Las leyes italianas nunca negaron explícitamente a las mujeres el acceso a la universidad; no obstante, su escasa presencia en el siglo XIX —de 1867 a 1900 sólo hubo 224 mujeres graduadas en Italia— demuestra cómo lo que podría definirse como una doble discriminación, basada tanto en el género como en la clase social, operaba a través de un sistema educativo intrínsecamente elitista y dualista.
Las mujeres económica y socialmente favorecidas (y la mayoría de las arquitectas pioneras de las que se hablará a continuación pertenencía a esta categoría), nacidas en elites de mentalidad abierta, menos condicionadas por sesgos y discriminaciones de género, tenían, desde luego, un mejor y más fácil acceso a la educación, a la formación y a la profesión. También ocurría a menudo que algunas de ellas comenzasen su carrera profesional beneficiándose de la tradición familiar, trabajando con sus padres, hermanos o maridos.

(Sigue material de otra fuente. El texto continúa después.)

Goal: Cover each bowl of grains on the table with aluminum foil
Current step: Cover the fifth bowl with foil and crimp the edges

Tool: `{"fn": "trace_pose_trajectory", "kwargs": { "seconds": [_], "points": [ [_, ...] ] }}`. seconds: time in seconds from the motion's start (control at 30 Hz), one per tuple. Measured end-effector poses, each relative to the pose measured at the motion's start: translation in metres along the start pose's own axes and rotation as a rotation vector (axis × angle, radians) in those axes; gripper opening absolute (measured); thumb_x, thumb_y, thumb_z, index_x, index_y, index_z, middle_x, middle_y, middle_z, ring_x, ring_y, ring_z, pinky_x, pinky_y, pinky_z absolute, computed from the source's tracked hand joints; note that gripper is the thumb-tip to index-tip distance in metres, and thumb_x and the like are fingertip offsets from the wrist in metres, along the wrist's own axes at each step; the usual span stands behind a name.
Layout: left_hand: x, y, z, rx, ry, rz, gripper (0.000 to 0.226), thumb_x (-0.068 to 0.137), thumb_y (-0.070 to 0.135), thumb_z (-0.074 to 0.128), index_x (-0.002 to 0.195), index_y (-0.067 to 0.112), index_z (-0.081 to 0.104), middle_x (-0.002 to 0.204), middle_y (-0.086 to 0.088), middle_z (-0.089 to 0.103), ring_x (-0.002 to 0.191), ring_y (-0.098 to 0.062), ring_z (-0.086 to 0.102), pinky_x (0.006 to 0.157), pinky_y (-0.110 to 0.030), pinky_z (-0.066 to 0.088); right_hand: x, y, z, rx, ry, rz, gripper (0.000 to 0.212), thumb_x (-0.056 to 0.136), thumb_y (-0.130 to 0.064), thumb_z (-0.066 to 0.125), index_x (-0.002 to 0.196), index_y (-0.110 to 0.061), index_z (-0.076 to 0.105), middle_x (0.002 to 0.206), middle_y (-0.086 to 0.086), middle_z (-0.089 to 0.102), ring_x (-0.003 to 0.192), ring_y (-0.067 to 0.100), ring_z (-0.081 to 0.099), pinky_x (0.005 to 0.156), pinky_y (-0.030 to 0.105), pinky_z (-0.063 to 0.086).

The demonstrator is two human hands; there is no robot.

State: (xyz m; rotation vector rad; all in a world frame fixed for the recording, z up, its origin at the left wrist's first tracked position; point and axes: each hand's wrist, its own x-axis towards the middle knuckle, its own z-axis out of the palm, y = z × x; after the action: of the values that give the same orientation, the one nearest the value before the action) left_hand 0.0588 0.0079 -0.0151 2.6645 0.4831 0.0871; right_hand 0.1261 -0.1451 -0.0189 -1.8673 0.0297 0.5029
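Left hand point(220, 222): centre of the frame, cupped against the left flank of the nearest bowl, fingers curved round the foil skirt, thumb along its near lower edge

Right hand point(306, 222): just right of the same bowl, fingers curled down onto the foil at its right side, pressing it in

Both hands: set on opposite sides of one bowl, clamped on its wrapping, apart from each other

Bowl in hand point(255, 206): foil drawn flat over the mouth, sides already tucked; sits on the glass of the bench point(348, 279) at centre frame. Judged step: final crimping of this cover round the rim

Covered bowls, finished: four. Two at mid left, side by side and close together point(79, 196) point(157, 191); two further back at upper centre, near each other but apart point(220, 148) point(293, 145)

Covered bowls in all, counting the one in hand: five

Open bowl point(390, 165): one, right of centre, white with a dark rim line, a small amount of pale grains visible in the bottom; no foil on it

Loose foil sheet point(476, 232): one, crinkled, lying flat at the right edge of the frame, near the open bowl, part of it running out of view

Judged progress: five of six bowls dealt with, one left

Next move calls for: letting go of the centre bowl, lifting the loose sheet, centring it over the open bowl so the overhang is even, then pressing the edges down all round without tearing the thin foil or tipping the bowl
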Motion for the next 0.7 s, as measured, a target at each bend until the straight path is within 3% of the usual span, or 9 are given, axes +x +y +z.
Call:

Sin embargo, muchas veces su trabajo y contribuciones no se veían reconocidas y/o valoradas por varias razones, entre ellas el hecho de que no se solía firmar un proyecto con el nombre completo del/de la diseñador/a, por lo que no se podía averiguar si había una mujer o un hombre detrás del título de ingeniero o arquitecto. Hubo incluso mujeres que optaron conscientemente por permanecer en el anonimato.